Segment Start: DATA SECTION

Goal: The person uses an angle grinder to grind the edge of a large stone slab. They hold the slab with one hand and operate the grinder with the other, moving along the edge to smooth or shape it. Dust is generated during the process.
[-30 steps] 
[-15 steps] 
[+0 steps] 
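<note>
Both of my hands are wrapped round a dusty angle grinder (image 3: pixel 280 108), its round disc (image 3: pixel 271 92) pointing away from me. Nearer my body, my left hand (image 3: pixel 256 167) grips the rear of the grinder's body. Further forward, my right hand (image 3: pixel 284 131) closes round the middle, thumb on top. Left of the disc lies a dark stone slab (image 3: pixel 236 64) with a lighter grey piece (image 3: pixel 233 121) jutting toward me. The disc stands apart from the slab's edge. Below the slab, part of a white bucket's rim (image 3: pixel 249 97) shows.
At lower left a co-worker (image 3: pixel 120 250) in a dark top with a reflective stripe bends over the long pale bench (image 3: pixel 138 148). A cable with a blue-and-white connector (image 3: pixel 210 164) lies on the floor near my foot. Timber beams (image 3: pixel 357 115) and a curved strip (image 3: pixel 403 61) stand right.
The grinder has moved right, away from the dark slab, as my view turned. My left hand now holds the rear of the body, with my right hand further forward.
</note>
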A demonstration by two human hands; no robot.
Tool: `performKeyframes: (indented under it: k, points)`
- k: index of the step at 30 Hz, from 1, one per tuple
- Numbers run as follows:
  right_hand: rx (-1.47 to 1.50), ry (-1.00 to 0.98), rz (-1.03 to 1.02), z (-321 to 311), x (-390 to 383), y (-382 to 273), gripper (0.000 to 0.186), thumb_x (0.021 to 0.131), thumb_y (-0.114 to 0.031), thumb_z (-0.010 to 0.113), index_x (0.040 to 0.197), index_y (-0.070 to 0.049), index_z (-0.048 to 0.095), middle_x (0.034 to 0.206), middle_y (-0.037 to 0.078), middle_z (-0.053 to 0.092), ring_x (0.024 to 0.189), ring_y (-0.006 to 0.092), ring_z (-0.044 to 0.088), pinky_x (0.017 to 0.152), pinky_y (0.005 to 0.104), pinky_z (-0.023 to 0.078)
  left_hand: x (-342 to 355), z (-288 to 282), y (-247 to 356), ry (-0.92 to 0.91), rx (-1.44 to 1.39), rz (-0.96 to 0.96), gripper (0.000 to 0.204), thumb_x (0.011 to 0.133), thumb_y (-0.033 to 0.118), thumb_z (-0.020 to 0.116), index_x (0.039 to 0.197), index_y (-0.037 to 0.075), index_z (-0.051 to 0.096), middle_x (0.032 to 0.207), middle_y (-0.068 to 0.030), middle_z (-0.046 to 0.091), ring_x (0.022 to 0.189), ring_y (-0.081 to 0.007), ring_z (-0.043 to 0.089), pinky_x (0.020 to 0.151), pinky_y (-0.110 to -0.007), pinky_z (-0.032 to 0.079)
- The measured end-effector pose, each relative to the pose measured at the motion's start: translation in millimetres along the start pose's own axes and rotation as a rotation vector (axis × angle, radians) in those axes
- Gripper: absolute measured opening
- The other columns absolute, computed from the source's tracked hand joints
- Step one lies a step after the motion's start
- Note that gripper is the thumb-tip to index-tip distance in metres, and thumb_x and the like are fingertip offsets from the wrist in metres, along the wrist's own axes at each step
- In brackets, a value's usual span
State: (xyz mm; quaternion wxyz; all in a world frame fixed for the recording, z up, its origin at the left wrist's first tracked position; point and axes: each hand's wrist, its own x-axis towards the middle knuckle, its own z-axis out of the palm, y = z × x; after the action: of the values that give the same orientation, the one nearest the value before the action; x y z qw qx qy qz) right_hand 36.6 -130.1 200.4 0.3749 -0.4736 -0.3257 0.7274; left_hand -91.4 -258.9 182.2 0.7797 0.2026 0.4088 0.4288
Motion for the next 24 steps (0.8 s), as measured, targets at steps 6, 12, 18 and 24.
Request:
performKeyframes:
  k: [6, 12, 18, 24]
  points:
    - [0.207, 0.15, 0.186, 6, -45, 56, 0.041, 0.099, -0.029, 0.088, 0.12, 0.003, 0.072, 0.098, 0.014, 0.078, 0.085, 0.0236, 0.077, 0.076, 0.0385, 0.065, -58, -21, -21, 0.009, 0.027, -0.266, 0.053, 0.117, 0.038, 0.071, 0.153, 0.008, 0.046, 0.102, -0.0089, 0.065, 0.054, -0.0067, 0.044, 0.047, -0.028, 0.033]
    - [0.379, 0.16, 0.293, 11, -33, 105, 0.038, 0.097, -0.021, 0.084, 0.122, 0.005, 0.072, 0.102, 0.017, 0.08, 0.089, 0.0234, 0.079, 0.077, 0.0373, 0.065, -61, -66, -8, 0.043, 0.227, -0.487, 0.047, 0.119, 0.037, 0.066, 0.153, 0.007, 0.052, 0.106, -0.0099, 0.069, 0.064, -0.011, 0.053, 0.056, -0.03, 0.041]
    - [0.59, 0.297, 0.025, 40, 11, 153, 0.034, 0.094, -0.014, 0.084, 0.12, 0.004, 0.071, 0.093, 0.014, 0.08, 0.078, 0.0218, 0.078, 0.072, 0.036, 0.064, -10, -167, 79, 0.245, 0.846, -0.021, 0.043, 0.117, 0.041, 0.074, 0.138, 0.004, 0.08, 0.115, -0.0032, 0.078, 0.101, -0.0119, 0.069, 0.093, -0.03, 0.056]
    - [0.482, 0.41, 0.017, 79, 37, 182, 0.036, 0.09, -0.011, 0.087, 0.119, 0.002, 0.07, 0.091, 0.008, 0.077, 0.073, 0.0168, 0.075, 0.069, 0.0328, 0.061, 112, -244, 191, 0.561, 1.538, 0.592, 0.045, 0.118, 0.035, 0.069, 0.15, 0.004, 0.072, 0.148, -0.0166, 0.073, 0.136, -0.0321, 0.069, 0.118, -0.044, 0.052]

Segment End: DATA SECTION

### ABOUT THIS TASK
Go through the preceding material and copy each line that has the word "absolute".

### TASK RESULT
- Gripper: absolute measured opening
- The other columns absolute, computed from the source's tracked hand joints

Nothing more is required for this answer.